During World War II, she lived in Cabris in the south of France.

== Art and literature ==
Aline Mayrisch had a great interest in arts and literature and saw herself as a mediator between the German and French cultural worlds. From 1898, she published articles on German painters and literary criticisms, amongst others on L'Immoraliste by André Gide, in the Belgian avant-gardist review L'Art moderne. She maintained friendships and correspondences with numerous writers and intellectuals, such as André Gide, Jean Schlumberger, Jacques Rivière, Henri Michaux, Marie and Théo van Rysselberghe, Marie Delcourt, Alexis Curvers, Annette Kolb, Gertrude Eysoldt, Ernst Robert Curtius and Bernhard Groethuysen.

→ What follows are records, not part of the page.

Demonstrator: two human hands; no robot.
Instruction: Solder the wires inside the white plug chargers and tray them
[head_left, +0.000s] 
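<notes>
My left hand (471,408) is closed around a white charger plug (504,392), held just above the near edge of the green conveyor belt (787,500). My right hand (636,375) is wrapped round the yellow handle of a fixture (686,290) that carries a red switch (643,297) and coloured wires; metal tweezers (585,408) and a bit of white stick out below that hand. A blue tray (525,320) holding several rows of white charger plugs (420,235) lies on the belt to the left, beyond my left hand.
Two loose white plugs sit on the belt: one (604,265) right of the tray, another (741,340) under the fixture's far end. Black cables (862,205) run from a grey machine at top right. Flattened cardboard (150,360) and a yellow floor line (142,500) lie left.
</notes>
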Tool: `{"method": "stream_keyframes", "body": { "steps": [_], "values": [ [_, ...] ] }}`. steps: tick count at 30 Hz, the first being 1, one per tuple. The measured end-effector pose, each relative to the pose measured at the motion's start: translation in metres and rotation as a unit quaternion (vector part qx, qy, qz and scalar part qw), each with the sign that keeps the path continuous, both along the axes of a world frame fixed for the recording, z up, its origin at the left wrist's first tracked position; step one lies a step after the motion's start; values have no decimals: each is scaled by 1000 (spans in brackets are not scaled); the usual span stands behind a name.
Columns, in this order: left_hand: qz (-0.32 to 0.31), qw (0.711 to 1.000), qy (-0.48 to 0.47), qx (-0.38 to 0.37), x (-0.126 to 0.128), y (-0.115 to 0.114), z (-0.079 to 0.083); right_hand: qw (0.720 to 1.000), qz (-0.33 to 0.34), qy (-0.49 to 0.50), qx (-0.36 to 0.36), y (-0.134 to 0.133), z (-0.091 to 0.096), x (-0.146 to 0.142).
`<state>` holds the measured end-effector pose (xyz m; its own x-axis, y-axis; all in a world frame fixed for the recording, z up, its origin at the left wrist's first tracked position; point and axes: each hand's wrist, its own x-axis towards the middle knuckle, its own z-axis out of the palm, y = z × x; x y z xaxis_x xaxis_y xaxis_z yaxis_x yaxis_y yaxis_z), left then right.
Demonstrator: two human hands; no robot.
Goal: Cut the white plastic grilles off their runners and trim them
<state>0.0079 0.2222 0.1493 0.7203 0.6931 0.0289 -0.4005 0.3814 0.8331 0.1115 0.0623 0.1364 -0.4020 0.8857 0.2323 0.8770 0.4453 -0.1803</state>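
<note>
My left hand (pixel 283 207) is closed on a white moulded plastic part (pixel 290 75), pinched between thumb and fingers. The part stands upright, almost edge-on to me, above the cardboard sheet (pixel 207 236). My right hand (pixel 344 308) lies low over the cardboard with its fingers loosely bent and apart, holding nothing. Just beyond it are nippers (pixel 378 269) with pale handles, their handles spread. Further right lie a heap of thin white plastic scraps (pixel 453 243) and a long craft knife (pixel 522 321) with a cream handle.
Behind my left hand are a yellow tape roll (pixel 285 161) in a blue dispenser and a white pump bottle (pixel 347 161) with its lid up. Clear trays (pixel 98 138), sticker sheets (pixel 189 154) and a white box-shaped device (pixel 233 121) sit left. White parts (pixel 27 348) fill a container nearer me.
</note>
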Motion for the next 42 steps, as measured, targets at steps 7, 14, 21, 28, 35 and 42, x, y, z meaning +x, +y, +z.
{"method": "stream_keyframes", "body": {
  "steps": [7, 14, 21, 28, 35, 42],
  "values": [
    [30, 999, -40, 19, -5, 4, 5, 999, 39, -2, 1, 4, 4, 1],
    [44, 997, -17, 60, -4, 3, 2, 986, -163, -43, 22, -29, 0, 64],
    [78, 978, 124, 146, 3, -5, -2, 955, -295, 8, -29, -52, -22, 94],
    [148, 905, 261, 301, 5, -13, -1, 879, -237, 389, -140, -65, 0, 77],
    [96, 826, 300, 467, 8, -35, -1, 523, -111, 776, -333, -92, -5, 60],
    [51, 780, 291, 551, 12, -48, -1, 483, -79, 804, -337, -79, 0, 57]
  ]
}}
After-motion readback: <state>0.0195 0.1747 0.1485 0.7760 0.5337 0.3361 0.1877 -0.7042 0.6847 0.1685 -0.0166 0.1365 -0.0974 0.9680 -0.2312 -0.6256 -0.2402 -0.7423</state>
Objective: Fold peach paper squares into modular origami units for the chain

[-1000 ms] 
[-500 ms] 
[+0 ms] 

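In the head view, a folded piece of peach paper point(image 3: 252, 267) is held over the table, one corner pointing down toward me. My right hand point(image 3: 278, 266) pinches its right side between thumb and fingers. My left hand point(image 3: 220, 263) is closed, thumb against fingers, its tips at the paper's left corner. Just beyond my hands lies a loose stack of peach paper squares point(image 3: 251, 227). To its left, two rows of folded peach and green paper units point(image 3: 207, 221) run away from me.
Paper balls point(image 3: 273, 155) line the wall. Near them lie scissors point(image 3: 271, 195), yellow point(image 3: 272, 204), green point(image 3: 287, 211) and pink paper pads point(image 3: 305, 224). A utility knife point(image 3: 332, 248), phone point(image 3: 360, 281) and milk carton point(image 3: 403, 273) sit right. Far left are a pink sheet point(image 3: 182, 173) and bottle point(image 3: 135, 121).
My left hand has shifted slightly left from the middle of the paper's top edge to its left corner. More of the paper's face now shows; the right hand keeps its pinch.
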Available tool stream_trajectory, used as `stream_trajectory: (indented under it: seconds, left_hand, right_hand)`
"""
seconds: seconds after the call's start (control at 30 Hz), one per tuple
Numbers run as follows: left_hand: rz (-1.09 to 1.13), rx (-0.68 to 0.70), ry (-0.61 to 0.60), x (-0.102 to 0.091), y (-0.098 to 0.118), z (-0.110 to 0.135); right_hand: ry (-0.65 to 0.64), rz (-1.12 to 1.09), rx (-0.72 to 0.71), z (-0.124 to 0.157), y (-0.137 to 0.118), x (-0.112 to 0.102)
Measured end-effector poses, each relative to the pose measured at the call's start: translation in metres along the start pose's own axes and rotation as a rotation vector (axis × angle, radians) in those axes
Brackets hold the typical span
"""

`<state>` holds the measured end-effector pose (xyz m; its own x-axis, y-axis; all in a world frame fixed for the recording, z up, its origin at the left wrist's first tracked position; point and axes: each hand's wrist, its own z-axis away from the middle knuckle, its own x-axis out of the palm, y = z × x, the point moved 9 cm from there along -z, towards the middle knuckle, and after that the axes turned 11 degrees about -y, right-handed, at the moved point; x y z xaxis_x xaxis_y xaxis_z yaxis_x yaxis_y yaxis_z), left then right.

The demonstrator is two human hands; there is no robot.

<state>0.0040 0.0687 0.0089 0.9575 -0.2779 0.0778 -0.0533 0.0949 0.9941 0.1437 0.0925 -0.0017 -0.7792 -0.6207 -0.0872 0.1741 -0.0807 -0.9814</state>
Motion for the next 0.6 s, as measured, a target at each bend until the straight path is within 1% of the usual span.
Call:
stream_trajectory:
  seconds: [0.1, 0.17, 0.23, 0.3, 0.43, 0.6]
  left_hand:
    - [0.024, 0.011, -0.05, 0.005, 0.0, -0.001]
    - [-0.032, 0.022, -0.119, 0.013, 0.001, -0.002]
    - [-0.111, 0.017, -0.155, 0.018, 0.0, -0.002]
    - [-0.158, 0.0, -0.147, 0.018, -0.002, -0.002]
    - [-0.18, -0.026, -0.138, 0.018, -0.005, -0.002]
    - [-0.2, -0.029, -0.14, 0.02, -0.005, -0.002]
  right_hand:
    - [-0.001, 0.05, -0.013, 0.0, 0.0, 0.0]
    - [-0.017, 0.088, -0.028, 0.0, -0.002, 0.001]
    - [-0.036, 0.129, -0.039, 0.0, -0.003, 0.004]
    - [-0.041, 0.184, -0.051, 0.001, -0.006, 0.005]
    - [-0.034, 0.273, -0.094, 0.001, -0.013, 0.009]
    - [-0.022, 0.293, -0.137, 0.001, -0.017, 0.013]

In 1914, she accompanied André Gide and Henri Ghéon to Turkey and in 1927, she travelled to the Gironde and the Limousin with Ernst Robert Curtius. In Colpach Castle, she arranged Franco-German encounters at which André Gide could meet Walther Rathenau and Ernst Robert Curtius. Aline Mayrisch also introduced André Gide to the texts of Rainer Maria Rilke, and in publishing an article on Rilke in the Nouvelle Revue Française, she helped find a French public for the German writer. It was in this same review that she published articles on the intellectual situation in Germany after the First World War, as well as her autobiographical travel account Paysages de la trentième année, which, starting in the island sceneries of Corsica and Iceland, evoked the confrontation with emptiness, absurdity and nothingness.

Her unfinished novel Andrée Reimenkampf has not been preserved for posterity. In collaboration with Marie Delcourt and Bernhard Groethuysen, Aline Mayrisch also translated the sermons of the medieval mystic Meister Eckhart, L'enfant qui s'accuse by Jean Schlumberger and Le mythe de Sisyphe. Essai sur l'absurde by Albert Camus. In the 1930s, Aline Mayrisch financially supported the exile publication Maß und Wert, edited by Thomas Mann. The following works were dedicated to Aline Mayrisch: Das literarische Frankreich von Heute by Frantz Clément, Les Cahiers de la Petite Dame by Marie van Rysselberghe and La vie d'Euripide by Marie Delcourt.

==Legacy==
The Lycée Aline Mayrisch, open in 2001 in Luxembourg City, the city in which she was born, is named after her.